Friday, February 02, 2007

DEPRESSION - episode 1

I'm sinking into a deep pool of depression. I can't wait for school to start soon, because i am slowly losing my mind. actually if i stay home any longer, i will lose my sanity. Probably the only thing that's holding me together is my inherent excitement at Leibling and Graham's wedding. I want to wear black at the wedding for my own reasons, just like i want to grow my hair this year for my own reasons. It seems to me that turning 21 is just a number in my parents minds, it's got no tangibility as to the times i have reached. huh! till the day i die, i would always be a child in their eyes, incapable of making my own choices, i can't be trusted to be responsible for myself, it seems like i'm destined to be the child who does what they say without question, unable to speak up for myself.

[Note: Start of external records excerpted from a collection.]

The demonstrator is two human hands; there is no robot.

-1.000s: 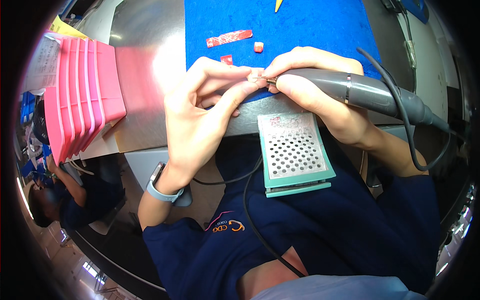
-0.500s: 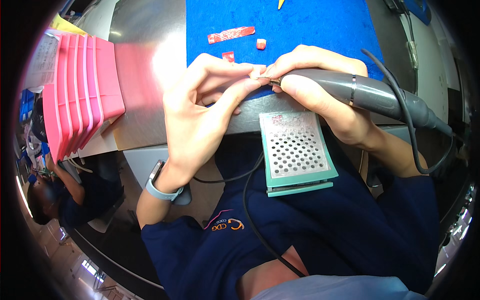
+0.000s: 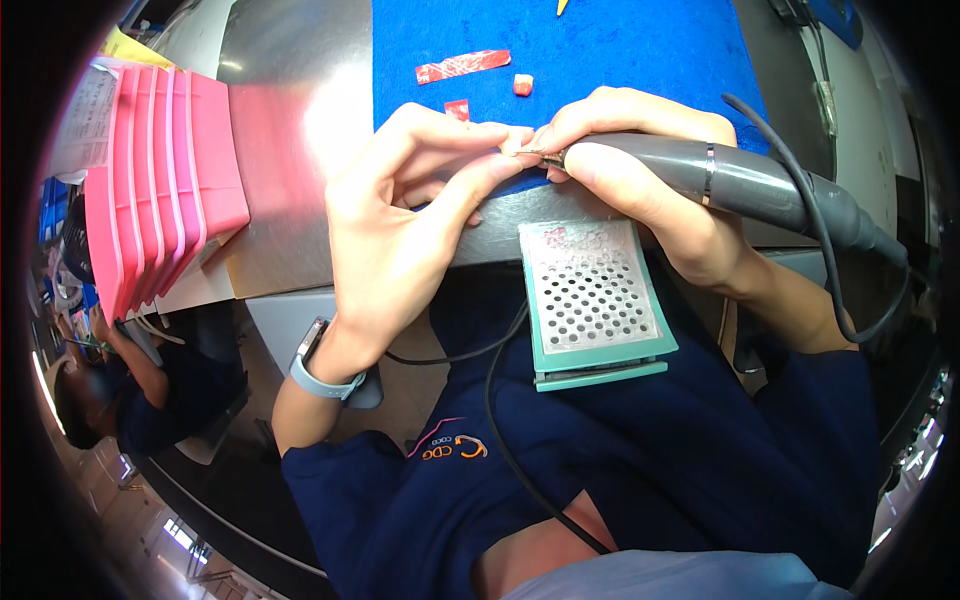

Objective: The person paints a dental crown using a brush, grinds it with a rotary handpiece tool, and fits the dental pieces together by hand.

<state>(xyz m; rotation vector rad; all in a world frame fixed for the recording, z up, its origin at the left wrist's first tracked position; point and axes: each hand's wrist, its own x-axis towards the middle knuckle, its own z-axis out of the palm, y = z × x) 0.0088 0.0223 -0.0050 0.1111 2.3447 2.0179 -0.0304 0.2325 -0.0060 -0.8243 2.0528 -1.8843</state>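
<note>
My left hand (image 3: 395,230) pinches a small pale piece (image 3: 514,143) between thumb and index finger; the fingertips hide most of it, so its kind cannot be told. In my right hand (image 3: 650,205) lies a dark grey rotary handpiece (image 3: 765,188), gripped like a pen. Its thin metal bit (image 3: 535,153) points left and reaches the pale piece; whether they touch is too small to see. Both hands meet at the bench edge, above a green-framed perforated metal grille (image 3: 597,305).
Beyond my hands, a blue cloth (image 3: 620,50) carries red-and-white strips (image 3: 463,67) and a small red-and-white block (image 3: 523,85). Pink bins (image 3: 215,150) stand at the left on the metal bench (image 3: 285,230). The handpiece's black cord (image 3: 825,290) loops at the right. Another person sits far left.
Both hands keep almost the same pose. My right hand and the handpiece have shifted very slightly; the pale piece stays pinched in my left hand.
</note>
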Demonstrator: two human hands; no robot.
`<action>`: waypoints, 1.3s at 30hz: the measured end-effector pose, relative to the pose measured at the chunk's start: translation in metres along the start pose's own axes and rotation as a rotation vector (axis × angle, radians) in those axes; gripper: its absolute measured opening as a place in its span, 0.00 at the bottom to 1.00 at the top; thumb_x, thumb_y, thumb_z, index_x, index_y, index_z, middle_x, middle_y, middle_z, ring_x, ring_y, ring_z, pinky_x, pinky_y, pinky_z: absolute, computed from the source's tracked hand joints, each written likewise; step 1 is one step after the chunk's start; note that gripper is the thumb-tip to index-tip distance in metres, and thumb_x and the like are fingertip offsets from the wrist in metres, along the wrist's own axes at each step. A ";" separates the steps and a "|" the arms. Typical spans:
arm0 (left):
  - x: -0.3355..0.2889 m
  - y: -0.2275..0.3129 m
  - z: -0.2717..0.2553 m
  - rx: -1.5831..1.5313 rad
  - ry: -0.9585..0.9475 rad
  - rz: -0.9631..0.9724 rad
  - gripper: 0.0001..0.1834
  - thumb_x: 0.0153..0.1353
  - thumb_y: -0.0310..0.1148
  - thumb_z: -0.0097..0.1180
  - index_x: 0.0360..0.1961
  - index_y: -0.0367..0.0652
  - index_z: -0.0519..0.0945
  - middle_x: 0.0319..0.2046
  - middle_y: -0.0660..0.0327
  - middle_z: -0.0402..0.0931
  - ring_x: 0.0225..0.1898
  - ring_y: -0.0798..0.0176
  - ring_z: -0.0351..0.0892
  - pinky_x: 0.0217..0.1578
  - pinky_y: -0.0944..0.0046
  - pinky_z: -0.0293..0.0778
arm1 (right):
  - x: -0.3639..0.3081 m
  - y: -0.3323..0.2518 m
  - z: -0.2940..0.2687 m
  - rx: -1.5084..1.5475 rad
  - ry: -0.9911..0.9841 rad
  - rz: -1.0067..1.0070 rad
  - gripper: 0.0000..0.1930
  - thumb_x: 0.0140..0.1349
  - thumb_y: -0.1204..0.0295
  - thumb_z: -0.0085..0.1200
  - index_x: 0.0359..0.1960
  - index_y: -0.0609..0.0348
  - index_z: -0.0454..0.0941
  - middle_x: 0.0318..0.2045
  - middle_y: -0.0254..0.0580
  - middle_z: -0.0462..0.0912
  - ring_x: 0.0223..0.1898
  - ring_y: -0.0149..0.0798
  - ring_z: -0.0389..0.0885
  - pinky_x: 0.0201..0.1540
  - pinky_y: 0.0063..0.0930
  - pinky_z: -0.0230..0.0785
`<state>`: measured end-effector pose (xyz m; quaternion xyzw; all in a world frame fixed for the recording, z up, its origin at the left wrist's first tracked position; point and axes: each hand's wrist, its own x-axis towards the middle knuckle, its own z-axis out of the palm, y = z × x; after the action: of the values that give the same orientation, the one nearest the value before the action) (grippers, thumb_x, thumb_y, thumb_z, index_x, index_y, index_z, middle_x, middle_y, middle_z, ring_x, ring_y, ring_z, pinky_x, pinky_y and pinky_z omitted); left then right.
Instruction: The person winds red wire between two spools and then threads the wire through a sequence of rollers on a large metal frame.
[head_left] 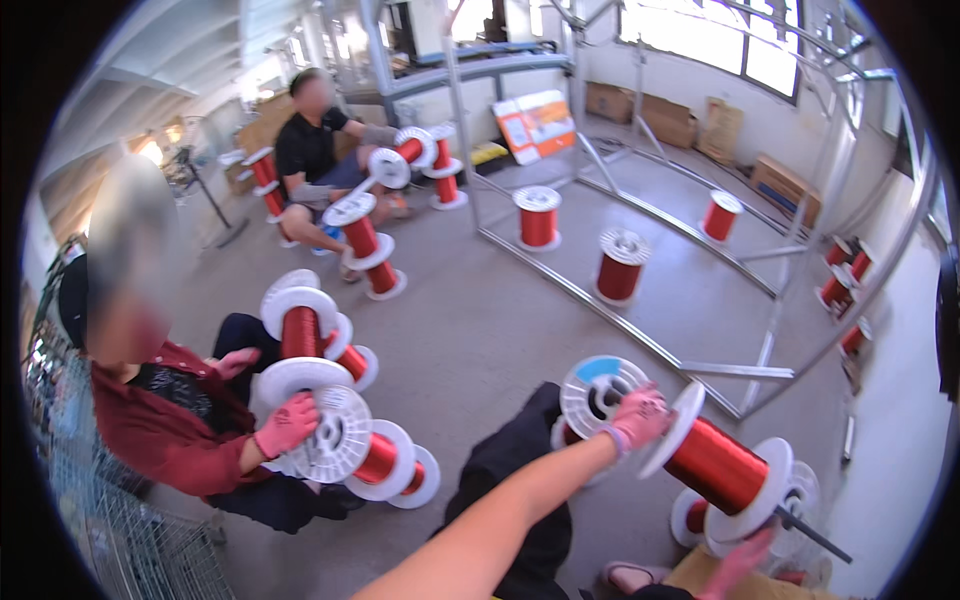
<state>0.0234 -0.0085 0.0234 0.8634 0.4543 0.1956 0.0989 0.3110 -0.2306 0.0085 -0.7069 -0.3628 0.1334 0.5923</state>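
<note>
Red wire spool (715,465) is at lower right of view, tilted, lying between the wearer's two hands, upper end toward the left hand, lower end toward the right. Dark rod (818,538) sticks out past its lower end.

Left hand (641,416), pink glove: fingers bent, up at the outer side of the upper white flange (673,430). Can't tell if they're closed on the flange or on something behind it. Right hand (738,566), pink glove: low, at the underside of the lower white flange (777,474), near the rod. Fingers mostly hidden/blurred; can't tell how far open or whether they clamp.

Just left of the left hand: spool with a blue patch (590,384) on its top flange. More spools (694,513) below the tilted one.

Left side: co-worker in dark red top (160,425), crouched or seated, pink-gloved hand (288,425) at the flange of a nearby spool (345,440). Wire mesh basket (150,545) at lower left.

Further back: co-worker in black shirt (307,145), seated, with a tilted spool (408,152) in front. Metal frame (600,312) on the floor; three upright spools stand around it, left one (538,220), middle one (620,272), right one (719,218).
</note>
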 end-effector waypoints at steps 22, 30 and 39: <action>-0.006 0.002 0.007 -0.091 0.151 -0.054 0.25 0.67 0.46 0.42 0.26 0.40 0.85 0.36 0.54 0.83 0.54 0.52 0.75 0.66 0.59 0.59 | -0.019 0.041 0.044 -0.602 0.018 -0.241 0.27 0.74 0.64 0.40 0.70 0.62 0.53 0.65 0.57 0.64 0.64 0.51 0.67 0.67 0.37 0.58; -0.002 -0.005 0.013 0.089 0.134 0.050 0.23 0.67 0.44 0.43 0.20 0.49 0.84 0.30 0.57 0.82 0.46 0.55 0.79 0.64 0.58 0.62 | 0.043 -0.008 0.037 -0.366 0.087 -0.383 0.29 0.73 0.63 0.44 0.69 0.67 0.53 0.68 0.58 0.60 0.69 0.51 0.59 0.70 0.38 0.51; 0.003 -0.007 0.005 0.166 0.026 0.074 0.22 0.68 0.44 0.41 0.31 0.42 0.84 0.34 0.56 0.83 0.47 0.59 0.79 0.66 0.60 0.60 | -0.050 0.031 0.009 0.019 0.079 -0.028 0.22 0.72 0.72 0.38 0.64 0.71 0.61 0.62 0.59 0.67 0.63 0.51 0.68 0.65 0.37 0.60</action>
<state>0.0216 -0.0021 0.0170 0.8823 0.4379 0.1720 0.0138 0.2809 -0.2588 -0.0347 -0.7008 -0.3481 0.1005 0.6145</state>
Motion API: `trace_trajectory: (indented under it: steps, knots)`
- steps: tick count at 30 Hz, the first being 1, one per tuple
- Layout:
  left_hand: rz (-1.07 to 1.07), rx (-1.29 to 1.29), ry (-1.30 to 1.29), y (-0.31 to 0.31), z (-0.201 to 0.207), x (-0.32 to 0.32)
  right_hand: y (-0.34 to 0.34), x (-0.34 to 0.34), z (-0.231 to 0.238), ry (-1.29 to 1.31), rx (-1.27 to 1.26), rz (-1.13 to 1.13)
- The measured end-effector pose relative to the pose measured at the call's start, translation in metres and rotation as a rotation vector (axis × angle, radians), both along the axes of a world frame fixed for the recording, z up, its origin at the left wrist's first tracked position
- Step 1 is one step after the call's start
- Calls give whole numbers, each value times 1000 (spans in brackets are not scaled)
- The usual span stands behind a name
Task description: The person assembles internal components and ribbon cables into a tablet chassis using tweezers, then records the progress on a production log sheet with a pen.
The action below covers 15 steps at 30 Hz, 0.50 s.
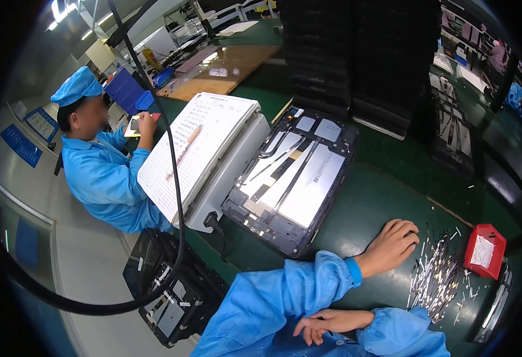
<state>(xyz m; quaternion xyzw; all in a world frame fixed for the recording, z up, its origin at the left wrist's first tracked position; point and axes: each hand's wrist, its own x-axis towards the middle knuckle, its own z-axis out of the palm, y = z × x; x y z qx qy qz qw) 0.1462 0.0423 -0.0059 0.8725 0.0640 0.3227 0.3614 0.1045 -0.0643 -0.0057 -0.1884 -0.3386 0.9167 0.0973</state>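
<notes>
My left hand [389, 247] rests on the green tabletop with its fingers curled in; whatever they may hold is hidden. Just right of it lies a loose pile of thin cable-like strips [433, 282], dark and silvery, with small white pieces around. Close to my body, my right hand [326, 324] hovers with loosely parted fingers and holds nothing. Left of my left hand, an opened tablet-like device [299, 193] lies flat, its silver battery panels and black ribbon cables exposed.
A red bin [495, 265] of white bits stands at the right. Black trays [320, 53] are piled high at the back. Written sheets [201, 119] and a pen top a pale box beside the device. A black cable [180, 208] hangs at left, before a co-worker [103, 184].
</notes>
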Motion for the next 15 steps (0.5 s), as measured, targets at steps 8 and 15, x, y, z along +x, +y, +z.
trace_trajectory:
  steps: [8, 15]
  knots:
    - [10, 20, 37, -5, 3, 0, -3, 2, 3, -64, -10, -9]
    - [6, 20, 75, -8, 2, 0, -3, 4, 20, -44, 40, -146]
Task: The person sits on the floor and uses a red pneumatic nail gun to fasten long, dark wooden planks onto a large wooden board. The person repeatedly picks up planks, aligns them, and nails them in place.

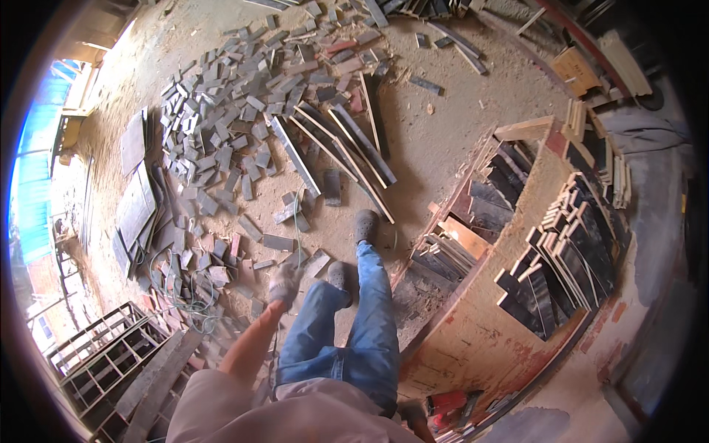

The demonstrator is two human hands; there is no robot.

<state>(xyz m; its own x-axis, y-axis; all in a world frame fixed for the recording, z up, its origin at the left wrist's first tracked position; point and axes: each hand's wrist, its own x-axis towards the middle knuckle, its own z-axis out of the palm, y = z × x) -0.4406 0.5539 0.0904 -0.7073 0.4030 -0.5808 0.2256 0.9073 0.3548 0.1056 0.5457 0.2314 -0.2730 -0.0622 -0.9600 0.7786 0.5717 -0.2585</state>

hell, i can remember so many instances when i want to defend myself but i can't because its been ingrained into me that i am never right, my opinions don't matter, i'm just a fat, lazy lout, without mind, or even coherent thought. i guess that's why i love to read - it helps me zone my mind out of the shit i'm in and into other worlds, where anything is possible. My love for science fiction didn't come around because i loved to read, it came because i could escape to another place in my mind where i can watch other people's lives and not mine.

the funny thing about me is how AWARE my mind has become. even when i was young i was always aware of everything around me. like even right now, i'm writing this and my mind is working on several scenarios of what people could be thinking about me, or even how i think of myself or even better, what i think, people are thinking about me. complex huh?

The only way i can release the stress about me is to write. and here i am, doing exactly that, writing. you may not guess this but i am blogging from home, just writing my thoughts down so i can upload it here later, meaning today. now that is complex! lolz

I just wish i could get like a million dollars and give my parents half then move out of home and live elsewhere by myself. i need to experience life on my own, i want to but i can think of sooo many excuses my family would come up with, e.g. they need me to help with things, or they can't do everything without me. most of that would be true but then how can i live as a young adult and not be able to make my own decisions? my life sux. period.

i'm sure this must be seriously boring you out! here i am spinning my sad, sob story. i must sound like a whiner huh??? well, tough, this is my blog and i can write whatever i want. It's called stress release for a reason!!! this is where i release the emotion that i can't express infront of my parents. better here then having it explode in their faces, and i end up saying things i will soon regret.